==== Data provided ====

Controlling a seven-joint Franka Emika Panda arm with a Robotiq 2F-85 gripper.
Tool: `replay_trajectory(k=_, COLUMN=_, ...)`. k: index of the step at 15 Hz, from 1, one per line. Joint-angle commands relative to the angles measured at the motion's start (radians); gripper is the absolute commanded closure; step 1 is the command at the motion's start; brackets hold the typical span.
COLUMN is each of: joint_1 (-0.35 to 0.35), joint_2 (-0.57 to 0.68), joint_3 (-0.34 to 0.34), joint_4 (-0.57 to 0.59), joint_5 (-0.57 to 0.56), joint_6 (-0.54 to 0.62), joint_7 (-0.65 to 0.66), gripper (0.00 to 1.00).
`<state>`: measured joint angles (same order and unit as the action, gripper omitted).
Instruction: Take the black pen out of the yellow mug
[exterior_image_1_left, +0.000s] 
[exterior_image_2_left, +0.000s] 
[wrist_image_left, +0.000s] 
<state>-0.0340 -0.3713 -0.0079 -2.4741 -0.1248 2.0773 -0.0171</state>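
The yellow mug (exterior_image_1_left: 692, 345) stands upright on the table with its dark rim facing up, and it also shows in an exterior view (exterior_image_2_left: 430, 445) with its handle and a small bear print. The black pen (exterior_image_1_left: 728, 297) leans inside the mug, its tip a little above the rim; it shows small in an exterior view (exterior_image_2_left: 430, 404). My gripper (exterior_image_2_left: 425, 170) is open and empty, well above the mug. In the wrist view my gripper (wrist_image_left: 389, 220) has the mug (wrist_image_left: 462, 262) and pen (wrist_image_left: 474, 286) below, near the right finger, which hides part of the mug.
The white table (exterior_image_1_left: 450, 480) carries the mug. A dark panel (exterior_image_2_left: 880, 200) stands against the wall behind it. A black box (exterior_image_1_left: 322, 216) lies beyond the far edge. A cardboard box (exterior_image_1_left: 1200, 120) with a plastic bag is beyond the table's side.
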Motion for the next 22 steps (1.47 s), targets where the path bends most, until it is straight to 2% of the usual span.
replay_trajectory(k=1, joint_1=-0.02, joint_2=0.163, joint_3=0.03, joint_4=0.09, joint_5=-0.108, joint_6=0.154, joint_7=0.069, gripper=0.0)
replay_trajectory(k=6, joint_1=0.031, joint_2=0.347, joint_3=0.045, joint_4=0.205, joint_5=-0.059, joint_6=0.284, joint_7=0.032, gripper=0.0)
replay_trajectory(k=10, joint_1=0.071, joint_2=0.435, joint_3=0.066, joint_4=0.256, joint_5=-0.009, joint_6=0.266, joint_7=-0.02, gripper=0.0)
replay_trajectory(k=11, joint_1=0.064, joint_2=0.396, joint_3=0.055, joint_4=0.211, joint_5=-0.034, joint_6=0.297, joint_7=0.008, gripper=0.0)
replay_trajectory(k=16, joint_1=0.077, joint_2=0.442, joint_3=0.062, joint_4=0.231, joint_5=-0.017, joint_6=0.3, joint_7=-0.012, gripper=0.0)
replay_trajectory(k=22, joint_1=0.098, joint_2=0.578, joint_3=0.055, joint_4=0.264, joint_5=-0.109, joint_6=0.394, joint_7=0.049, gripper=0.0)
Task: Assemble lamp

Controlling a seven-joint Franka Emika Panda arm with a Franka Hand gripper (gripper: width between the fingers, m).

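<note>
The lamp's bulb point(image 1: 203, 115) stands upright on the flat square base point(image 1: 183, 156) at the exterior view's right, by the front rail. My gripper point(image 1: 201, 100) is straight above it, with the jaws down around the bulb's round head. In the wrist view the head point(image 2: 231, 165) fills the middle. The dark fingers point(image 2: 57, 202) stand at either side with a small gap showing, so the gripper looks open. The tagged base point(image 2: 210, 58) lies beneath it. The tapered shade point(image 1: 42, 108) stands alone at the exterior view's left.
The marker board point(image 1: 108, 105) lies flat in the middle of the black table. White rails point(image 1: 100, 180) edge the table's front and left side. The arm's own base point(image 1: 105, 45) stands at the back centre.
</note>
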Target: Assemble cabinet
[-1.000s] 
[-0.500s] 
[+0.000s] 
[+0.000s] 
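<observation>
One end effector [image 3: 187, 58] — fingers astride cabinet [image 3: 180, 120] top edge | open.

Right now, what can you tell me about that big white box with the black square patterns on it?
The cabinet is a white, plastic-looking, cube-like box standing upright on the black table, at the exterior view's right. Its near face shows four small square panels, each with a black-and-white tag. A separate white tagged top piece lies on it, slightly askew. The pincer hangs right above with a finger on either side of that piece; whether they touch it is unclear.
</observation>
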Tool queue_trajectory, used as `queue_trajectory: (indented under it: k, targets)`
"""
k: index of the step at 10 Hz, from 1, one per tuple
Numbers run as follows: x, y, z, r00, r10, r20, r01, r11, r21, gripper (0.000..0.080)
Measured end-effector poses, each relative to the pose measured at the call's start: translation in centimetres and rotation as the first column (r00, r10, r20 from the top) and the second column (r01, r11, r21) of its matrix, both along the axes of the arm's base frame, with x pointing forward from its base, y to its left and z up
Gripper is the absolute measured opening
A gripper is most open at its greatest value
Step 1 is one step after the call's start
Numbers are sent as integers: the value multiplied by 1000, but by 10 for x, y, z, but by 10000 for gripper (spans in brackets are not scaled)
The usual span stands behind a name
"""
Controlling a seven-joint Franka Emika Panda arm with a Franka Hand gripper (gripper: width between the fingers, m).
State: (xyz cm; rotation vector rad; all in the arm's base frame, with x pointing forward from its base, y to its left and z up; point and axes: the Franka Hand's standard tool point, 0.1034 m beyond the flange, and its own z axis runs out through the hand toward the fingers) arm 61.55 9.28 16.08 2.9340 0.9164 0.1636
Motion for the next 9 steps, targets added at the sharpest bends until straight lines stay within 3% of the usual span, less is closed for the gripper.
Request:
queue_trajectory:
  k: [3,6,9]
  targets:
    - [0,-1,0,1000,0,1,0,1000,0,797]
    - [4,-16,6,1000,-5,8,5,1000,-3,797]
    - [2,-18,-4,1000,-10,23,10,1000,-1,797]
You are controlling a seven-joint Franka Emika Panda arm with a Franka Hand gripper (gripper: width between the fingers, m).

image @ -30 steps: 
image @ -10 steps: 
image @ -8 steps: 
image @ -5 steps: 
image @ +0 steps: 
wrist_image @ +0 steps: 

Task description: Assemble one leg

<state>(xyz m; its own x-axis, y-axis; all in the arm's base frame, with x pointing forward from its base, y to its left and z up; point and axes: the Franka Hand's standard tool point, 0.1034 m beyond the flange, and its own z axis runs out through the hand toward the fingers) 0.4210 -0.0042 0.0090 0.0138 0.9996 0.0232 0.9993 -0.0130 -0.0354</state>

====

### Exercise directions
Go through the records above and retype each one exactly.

### Written solution
Controlling a seven-joint Franka Emika Panda arm with a Robotiq 2F-85 gripper.
Tool: `replay_trajectory(k=_, COLUMN=_, ...)`. k: index of the step at 15 Hz, from 1, one per line. Joint-angle commands relative to the angles measured at the motion's start (radians); gripper is the absolute commanded closure; step 1 is the command at the motion's start; brackets hold the typical span.
COLUMN is each of: joint_1 (-0.35 to 0.35), joint_2 (-0.57 to 0.68), joint_3 (-0.34 to 0.34), joint_4 (-0.57 to 0.59), joint_5 (-0.57 to 0.56), joint_6 (-0.54 to 0.62), joint_7 (-0.65 to 0.66), gripper (0.00 to 1.00).
`<state>`: measured joint angles (same order and unit as the action, gripper omitted).
Instruction: Take the black pen out of the yellow mug
[exterior_image_1_left, +0.000s] 
[exterior_image_2_left, +0.000s] 
[wrist_image_left, +0.000s] 
<state>-0.0340 -0.3713 -0.0079 -2.4741 -0.1248 2.0773 -0.0171</state>
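The yellow mug (exterior_image_1_left: 692, 345) stands upright on the table with its dark rim facing up, and it also shows in an exterior view (exterior_image_2_left: 430, 445) with its handle and a small bear print. The black pen (exterior_image_1_left: 728, 297) leans inside the mug, its tip a little above the rim; it shows small in an exterior view (exterior_image_2_left: 430, 404). My gripper (exterior_image_2_left: 425, 170) is open and empty, well above the mug. In the wrist view my gripper (wrist_image_left: 389, 220) has the mug (wrist_image_left: 462, 262) and pen (wrist_image_left: 474, 286) below, near the right finger, which hides part of the mug.
The white table (exterior_image_1_left: 450, 480) carries the mug. A dark panel (exterior_image_2_left: 880, 200) stands against the wall behind it. A black box (exterior_image_1_left: 322, 216) lies beyond the far edge. A cardboard box (exterior_image_1_left: 1200, 120) with a plastic bag is beyond the table's side.
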Motion for the next 22 steps (1.47 s), targets where the path bends most, until it is straight to 2% of the usual span.
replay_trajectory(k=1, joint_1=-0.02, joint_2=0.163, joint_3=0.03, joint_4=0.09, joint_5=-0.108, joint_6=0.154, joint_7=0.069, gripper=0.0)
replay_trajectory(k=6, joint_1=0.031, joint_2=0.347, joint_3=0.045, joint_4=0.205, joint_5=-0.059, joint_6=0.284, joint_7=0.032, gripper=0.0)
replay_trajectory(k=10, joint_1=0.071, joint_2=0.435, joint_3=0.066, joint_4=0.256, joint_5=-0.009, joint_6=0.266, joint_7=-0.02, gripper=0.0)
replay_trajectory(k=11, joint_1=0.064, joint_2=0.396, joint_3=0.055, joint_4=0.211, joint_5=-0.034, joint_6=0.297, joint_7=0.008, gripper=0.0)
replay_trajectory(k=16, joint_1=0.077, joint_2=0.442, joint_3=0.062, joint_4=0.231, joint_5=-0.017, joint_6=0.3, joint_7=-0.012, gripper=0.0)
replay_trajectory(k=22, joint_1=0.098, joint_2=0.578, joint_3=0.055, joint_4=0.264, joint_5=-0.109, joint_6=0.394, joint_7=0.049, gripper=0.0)
Task: Assemble lamp

Controlling a seven-joint Franka Emika Panda arm with a Franka Hand gripper (gripper: width between the fingers, m).

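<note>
The lamp's bulb point(image 1: 203, 115) stands upright on the flat square base point(image 1: 183, 156) at the exterior view's right, by the front rail. My gripper point(image 1: 201, 100) is straight above it, with the jaws down around the bulb's round head. In the wrist view the head point(image 2: 231, 165) fills the middle. The dark fingers point(image 2: 57, 202) stand at either side with a small gap showing, so the gripper looks open. The tagged base point(image 2: 210, 58) lies beneath it. The tapered shade point(image 1: 42, 108) stands alone at the exterior view's left.
The marker board point(image 1: 108, 105) lies flat in the middle of the black table. White rails point(image 1: 100, 180) edge the table's front and left side. The arm's own base point(image 1: 105, 45) stands at the back centre.
</note>
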Target: Assemble cabinet
[-1.000s] 
[-0.500s] 
[+0.000s] 
[+0.000s] 
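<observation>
One end effector [image 3: 187, 58] — fingers astride cabinet [image 3: 180, 120] top edge | open.

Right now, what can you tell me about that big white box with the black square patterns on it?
The cabinet is a white, plastic-looking, cube-like box standing upright on the black table, at the exterior view's right. Its near face shows four small square panels, each with a black-and-white tag. A separate white tagged top piece lies on it, slightly askew. The pincer hangs right above with a finger on either side of that piece; whether they touch it is unclear.
</observation>
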Tool queue_trajectory, used as `queue_trajectory: (indented under it: k, targets)`
"""
k: index of the step at 10 Hz, from 1, one per tuple
Numbers run as follows: x, y, z, r00, r10, r20, r01, r11, r21, gripper (0.000..0.080)
Measured end-effector poses, each relative to the pose measured at the call's start: translation in centimetres and rotation as the first column (r00, r10, r20 from the top) and the second column (r01, r11, r21) of its matrix, both along the axes of the arm's base frame, with x pointing forward from its base, y to its left and z up
Gripper is the absolute measured opening
A gripper is most open at its greatest value
Step 1 is one step after the call's start
Numbers are sent as integers: the value multiplied by 1000, but by 10 for x, y, z, but by 10000 for gripper (spans in brackets are not scaled)
The usual span stands behind a name
"""
Controlling a seven-joint Franka Emika Panda arm with a Franka Hand gripper (gripper: width between the fingers, m).
State: (xyz cm; rotation vector rad; all in the arm's base frame, with x pointing forward from its base, y to its left and z up; point and axes: the Franka Hand's standard tool point, 0.1034 m beyond the flange, and its own z axis runs out through the hand toward the fingers) arm 61.55 9.28 16.08 2.9340 0.9164 0.1636
Motion for the next 9 steps, targets added at the sharpest bends until straight lines stay within 3% of the usual span, less is closed for the gripper.
Request:
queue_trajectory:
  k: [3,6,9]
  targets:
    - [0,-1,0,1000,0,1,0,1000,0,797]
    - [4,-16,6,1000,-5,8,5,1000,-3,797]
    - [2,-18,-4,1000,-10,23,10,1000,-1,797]
You are controlling a seven-joint Franka Emika Panda arm with a Franka Hand gripper (gripper: width between the fingers, m).

image @ -30 steps: 
image @ -10 steps: 
image @ -8 steps: 
image @ -5 steps: 
image @ +0 steps: 
wrist_image @ +0 steps: 

Task description: Assemble one leg

<state>(xyz m; its own x-axis, y-axis; all in the arm's base frame, with x pointing forward from its base, y to its left and z up; point and axes: the Franka Hand's standard tool point, 0.1034 m beyond the flange, and its own z axis runs out through the hand toward the fingers) 0.4210 -0.0042 0.0090 0.0138 0.9996 0.0232 0.9993 -0.0130 -0.0354</state>

Work on this exercise is now finished.